Your task: Reproduce the data shown below exactly.

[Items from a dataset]
▼▼▼

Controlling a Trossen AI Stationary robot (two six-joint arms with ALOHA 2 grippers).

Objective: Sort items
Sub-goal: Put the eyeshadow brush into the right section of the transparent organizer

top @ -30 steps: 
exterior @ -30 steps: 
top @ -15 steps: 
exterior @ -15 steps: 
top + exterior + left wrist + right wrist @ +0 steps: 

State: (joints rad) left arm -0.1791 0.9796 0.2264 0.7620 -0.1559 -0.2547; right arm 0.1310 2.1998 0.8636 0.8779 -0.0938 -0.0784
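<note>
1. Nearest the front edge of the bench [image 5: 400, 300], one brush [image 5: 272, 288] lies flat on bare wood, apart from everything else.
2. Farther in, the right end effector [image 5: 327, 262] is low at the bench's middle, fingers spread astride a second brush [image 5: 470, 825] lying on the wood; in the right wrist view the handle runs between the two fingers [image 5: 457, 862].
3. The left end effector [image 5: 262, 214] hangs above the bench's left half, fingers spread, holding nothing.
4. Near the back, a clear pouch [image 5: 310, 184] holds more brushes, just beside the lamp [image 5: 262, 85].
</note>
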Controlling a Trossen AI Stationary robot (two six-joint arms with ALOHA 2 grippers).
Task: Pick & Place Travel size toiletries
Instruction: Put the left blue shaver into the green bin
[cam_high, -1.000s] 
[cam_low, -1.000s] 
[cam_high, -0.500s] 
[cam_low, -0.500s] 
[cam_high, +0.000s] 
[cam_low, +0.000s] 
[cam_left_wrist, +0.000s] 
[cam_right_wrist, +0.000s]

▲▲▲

Answer space:
Controlling a Trossen AI Stationary robot (two six-joint arms with ALOHA 2 grippers).

Objective: Sort items
Sub-goal: Put the eyeshadow brush into the right section of the transparent organizer

top @ -30 steps: 
exterior @ -30 steps: 
top @ -15 steps: 
exterior @ -15 steps: 
top + exterior + left wrist + right wrist @ +0 steps: 

State: (joints rad) left arm -0.1791 0.9796 0.2264 0.7620 -0.1559 -0.2547; right arm 0.1310 2.1998 0.8636 0.8779 -0.0938 -0.0784
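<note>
1. Nearest the front edge of the bench [image 5: 400, 300], one brush [image 5: 272, 288] lies flat on bare wood, apart from everything else.
2. Farther in, the right end effector [image 5: 327, 262] is low at the bench's middle, fingers spread astride a second brush [image 5: 470, 825] lying on the wood; in the right wrist view the handle runs between the two fingers [image 5: 457, 862].
3. The left end effector [image 5: 262, 214] hangs above the bench's left half, fingers spread, holding nothing.
4. Near the back, a clear pouch [image 5: 310, 184] holds more brushes, just beside the lamp [image 5: 262, 85].
</note>
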Controlling a Trossen AI Stationary robot (two six-joint arms with ALOHA 2 grippers).
Task: Pick & Place Travel size toiletries
Instruction: Put the left blue shaver into the green bin
[cam_high, -1.000s] 
[cam_low, -1.000s] 
[cam_high, -0.500s] 
[cam_low, -0.500s] 
[cam_high, +0.000s] 
[cam_low, +0.000s] 
[cam_left_wrist, +0.000s] 
[cam_right_wrist, +0.000s]

This answer has no further content.